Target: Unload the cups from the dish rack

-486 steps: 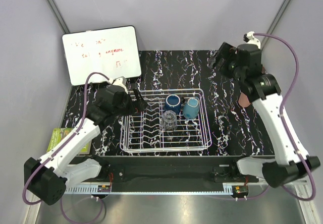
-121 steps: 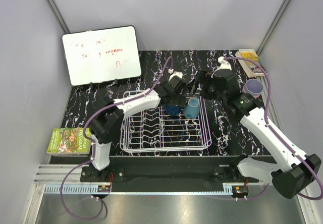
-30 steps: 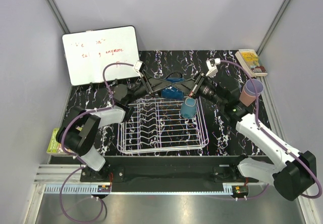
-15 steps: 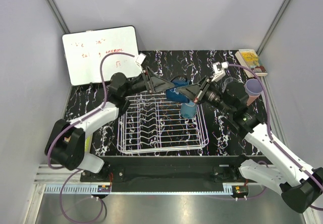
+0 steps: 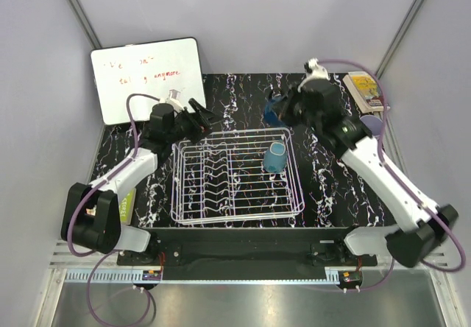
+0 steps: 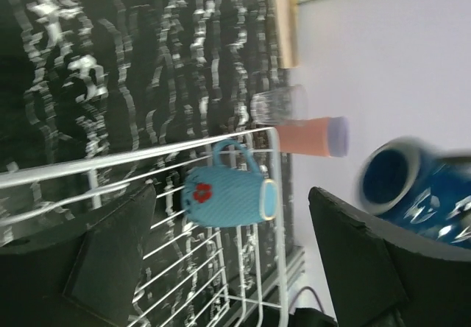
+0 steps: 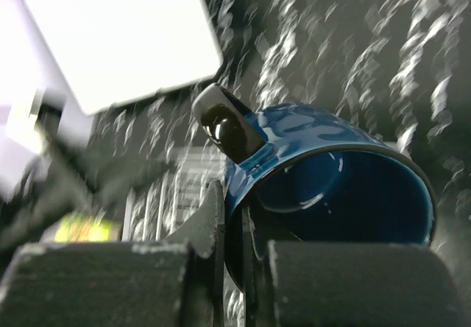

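The white wire dish rack (image 5: 221, 187) sits mid-table, with a light teal cup (image 5: 276, 156) upright in its right half. That teal cup (image 6: 228, 194) lies well beyond my left gripper (image 6: 235, 261), which is open and empty. In the top view my left gripper (image 5: 206, 118) hovers over the rack's far left corner. My right gripper (image 5: 281, 107) is raised behind the rack's far right corner, shut on the rim of the dark blue cup (image 7: 331, 172). A clear glass (image 6: 280, 104) and a pink cup (image 6: 313, 135) with a lavender rim stand on the table right of the rack.
A whiteboard (image 5: 147, 79) leans at the back left. A book (image 5: 366, 90) lies at the back right corner and a green book (image 5: 124, 205) at the left edge. Grey walls close in the table on three sides.
The dark blue cup has passed from my left gripper to my right. The left gripper has opened and pulled back left; the right arm has carried the cup up and toward the back right.
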Tool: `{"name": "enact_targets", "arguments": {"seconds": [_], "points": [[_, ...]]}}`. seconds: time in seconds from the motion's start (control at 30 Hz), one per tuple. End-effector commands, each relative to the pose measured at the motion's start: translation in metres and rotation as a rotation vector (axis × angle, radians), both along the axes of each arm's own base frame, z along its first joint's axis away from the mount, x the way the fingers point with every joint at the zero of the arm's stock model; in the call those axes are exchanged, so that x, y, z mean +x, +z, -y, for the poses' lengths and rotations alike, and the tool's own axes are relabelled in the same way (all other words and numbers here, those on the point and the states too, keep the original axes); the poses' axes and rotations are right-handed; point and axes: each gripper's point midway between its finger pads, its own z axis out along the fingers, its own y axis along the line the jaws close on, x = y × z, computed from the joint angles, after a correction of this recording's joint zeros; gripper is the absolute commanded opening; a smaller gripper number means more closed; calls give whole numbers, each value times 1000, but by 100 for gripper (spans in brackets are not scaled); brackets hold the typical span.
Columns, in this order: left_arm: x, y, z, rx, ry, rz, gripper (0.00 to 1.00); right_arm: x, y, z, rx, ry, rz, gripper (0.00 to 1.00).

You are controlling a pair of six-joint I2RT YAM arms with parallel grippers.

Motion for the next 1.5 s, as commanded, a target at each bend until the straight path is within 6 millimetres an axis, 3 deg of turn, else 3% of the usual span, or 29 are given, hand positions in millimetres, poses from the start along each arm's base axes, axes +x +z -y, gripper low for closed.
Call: {"name": "enact_targets", "arguments": {"seconds": [0.0,0.03,0.07,0.1,0.13,0.17,0.2,0.23,0.27,0.3,0.33,0.37,0.4,0.43,0.47,0.5,0.57,1.1,1.47], "points": [[-8,2,-20,110,67,4,88,64,23,19,-188,-209,57,0],[-9,0,-23,122,75,0,87,72,39,25,-207,-255,72,0],[-13,-5,-25,143,78,-21,87,81,37,25,-240,-276,66,0],[-14,-3,-28,153,90,-15,87,95,9,27,-318,-306,1,0],[-16,-5,-30,167,91,-18,87,106,28,25,-302,-325,25,0],[-19,-9,-32,180,93,-36,86,114,23,24,-318,-333,3,0],[-20,-9,-34,191,101,-34,86,124,-15,22,-401,-329,-94,0],[-21,-11,-36,205,100,-39,86,135,6,23,-368,-355,-69,0],[-24,-14,-38,218,102,-55,86,140,-1,22,-384,-353,-92,0],[-25,-14,-40,225,107,-57,86,148,-31,20,-450,-350,-157,0],[-27,-15,-40,230,105,-57,86,156,-17,21,-433,-367,-127,0],[-29,-17,-41,235,104,-65,86,161,-22,23,-443,-374,-137,0],[-29,-16,-42,237,110,-59,86,169,-43,21,-460,-359,-178,0],[-31,-19,-43,240,110,-65,86,174,-38,21,-418,-364,-178,0],[-32,-19,-43,241,112,-66,85,182,-44,31,-398,-379,-198,0],[-32,-20,-44,240,114,-69,85,187,-62,31,-393,-365,-244,0],[-34,-24,-44,239,112,-82,85,195,-68,41,-381,-389,-261,0],[-37,-43,-43,266,111,-133,84,195,-190,72,-483,-377,-540,0],[-39,-48,-42,282,103,-142,84,196,-237,83,-488,-374,-630,0]]}}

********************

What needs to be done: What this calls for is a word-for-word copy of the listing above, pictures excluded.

Reply to the task:
Target: Unload the cups from the dish rack

-486 steps: 
-121 steps: 
-30 steps: 
-15 steps: 
+0 steps: 
+0 steps: 
+0 steps: 

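The white wire dish rack (image 5: 221, 187) sits mid-table, with a light teal cup (image 5: 276, 156) upright in its right half. That teal cup (image 6: 228, 194) lies well beyond my left gripper (image 6: 235, 261), which is open and empty. In the top view my left gripper (image 5: 206, 118) hovers over the rack's far left corner. My right gripper (image 5: 281, 107) is raised behind the rack's far right corner, shut on the rim of the dark blue cup (image 7: 331, 172). A clear glass (image 6: 280, 104) and a pink cup (image 6: 313, 135) with a lavender rim stand on the table right of the rack.
A whiteboard (image 5: 147, 79) leans at the back left. A book (image 5: 366, 90) lies at the back right corner and a green book (image 5: 124, 205) at the left edge. Grey walls close in the table on three sides.
The dark blue cup has passed from my left gripper to my right. The left gripper has opened and pulled back left; the right arm has carried the cup up and toward the back right.
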Tool: `{"name": "enact_targets", "arguments": {"seconds": [_], "points": [[_, ...]]}}`. seconds: time in seconds from the motion's start (control at 30 Hz), one per tuple. End-effector commands, each relative to the pose measured at the motion's start: translation in metres and rotation as a rotation vector (axis × angle, radians), both along the axes of each arm's own base frame, z along its first joint's axis away from the mount, x the way the fingers point with every joint at the zero of the arm's stock model; in the call those axes are exchanged, so that x, y, z mean +x, +z, -y, for the poses' lengths and rotations alike, and the tool's own axes are relabelled in the same way (all other words and numbers here, those on the point and the states too, keep the original axes); the poses' axes and rotations are right-handed; point and axes: each gripper's point midway between its finger pads, its own z axis out along the fingers, its own y axis along the line the jaws close on, x = y × z, computed from the joint angles, after a correction of this recording's joint zeros; gripper is the absolute commanded opening; a smaller gripper number means more closed; calls give whole numbers, each value times 1000, but by 100 for gripper (spans in brackets are not scaled); brackets hold the typical span.
Columns, in this order: left_arm: x, y, z, rx, ry, rz, gripper (0.00 to 1.00); right_arm: x, y, z, rx, ry, rz, gripper (0.00 to 1.00).

You are controlling a pair of six-joint I2RT YAM arms with parallel grippers.

Motion for the next 1.5 s, as commanded, a target at each bend until the straight path is within 6 millimetres an axis, 3 deg of turn, else 3% of the usual span, or 29 are given, hand positions in millimetres, poses from the start along each arm's base axes, axes +x +z -y, gripper low for closed.
Call: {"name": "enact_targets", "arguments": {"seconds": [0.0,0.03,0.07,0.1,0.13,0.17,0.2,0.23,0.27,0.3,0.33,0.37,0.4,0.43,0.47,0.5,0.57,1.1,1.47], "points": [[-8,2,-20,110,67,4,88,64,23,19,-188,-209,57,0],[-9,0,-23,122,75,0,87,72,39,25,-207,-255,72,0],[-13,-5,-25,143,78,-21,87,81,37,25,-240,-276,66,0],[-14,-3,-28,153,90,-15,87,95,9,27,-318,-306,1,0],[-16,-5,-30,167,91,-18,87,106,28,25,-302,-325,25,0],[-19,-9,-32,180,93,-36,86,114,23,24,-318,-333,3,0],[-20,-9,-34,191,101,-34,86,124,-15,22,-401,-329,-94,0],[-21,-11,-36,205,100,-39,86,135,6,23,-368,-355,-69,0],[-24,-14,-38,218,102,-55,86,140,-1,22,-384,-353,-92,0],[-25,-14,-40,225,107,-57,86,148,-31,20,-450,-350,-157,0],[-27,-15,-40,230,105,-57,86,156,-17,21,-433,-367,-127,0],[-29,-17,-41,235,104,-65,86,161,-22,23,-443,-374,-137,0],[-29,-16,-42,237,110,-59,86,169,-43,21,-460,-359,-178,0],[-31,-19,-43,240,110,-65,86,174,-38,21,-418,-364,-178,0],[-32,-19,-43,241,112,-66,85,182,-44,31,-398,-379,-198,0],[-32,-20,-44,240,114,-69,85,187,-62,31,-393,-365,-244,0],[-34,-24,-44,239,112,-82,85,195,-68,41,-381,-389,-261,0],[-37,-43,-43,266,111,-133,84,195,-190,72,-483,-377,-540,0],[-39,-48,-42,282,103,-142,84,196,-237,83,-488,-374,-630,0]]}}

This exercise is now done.